The Garden of Lost and Found, Harriet Evans: Book Review

Escape into a world of beautiful writing with a mesmerising story… meet The Garden of Lost and Found by Harriet Evans.

The plot:

When Liddy was a child, always afraid, she had dreamed of her own home, hidden away where no-one could find her. When she could be safe. Then Ned brought her here and for a few years everything had been perfect.

As summer soared into the garden and then faded away again, the silken light of golden September giving itself to the mist and damp of autumn and the darkness of winter, the question that had haunted Liddy kept coming back to her.

Do you pay for happiness like that? Perhaps, yes, perhaps you do.

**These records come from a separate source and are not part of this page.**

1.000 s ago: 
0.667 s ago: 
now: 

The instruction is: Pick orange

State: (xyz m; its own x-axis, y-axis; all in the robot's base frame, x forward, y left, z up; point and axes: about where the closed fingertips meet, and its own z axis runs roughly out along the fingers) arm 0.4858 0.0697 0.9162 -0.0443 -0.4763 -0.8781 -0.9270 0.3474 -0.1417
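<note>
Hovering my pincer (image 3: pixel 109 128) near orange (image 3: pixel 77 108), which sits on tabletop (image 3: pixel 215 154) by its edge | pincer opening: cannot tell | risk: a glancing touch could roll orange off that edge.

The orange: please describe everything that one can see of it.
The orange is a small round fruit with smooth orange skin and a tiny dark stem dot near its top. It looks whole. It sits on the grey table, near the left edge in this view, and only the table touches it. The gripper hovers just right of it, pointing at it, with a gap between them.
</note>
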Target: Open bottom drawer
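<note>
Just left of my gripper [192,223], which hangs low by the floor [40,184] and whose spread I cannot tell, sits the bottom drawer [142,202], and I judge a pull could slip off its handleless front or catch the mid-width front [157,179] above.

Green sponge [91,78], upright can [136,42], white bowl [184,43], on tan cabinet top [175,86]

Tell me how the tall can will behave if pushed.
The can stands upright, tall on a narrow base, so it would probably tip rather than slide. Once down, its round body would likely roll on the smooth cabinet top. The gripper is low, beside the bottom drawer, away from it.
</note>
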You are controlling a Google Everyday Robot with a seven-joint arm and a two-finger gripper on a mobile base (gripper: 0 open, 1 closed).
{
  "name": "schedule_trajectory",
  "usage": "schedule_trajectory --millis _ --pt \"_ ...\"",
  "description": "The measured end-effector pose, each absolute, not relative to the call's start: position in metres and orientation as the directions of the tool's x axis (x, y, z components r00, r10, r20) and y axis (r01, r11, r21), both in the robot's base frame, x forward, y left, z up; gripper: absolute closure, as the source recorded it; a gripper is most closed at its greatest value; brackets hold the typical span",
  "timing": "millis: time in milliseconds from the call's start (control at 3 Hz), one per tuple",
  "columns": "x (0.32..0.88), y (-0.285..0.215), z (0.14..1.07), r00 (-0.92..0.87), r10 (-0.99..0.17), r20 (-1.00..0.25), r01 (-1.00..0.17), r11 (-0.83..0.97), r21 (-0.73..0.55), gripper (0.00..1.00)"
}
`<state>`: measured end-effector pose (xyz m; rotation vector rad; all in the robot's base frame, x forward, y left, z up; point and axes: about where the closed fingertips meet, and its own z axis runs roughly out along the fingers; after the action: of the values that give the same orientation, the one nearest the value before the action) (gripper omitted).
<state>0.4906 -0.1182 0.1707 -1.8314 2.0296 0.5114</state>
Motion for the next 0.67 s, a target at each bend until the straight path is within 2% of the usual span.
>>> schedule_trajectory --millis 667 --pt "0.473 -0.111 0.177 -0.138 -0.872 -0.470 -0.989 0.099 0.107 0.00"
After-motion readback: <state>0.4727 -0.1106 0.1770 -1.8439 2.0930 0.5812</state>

The writing is stunning in this book

The Garden of Lost and Found is a rather lengthy book, and this may seem daunting at first. There are some parts which you’ll just fly through as it’s highly engrossing, but other parts where I found my eyes glazing over as it just felt too wordy.

Saying this, I wouldn’t want any of the descriptions to change, because Evans really paints a picture through her words; not a page went by where I wasn’t imagining a location, person or little things, and I was truly mesmerised by how a scent or colour can be described in such a captivating way.

I found, by the end of the book, that I deeply cared about the main characters. Whilst there are lots of names to remember (and I would’ve loved a family tree to refer back to at confusing times), there’s a hella lot of feeling in these pages. Whether it’s heartbreak, happiness, sadness, hope or dismay, Evans’ writing really drags you into their lives.

The plot jumps between the past and present, and I adored this, as I found I was trying to work out the links. It all came together really well, and there were no questions unanswered. However, I did find one diary entry confusing as I couldn’t remember this particular character.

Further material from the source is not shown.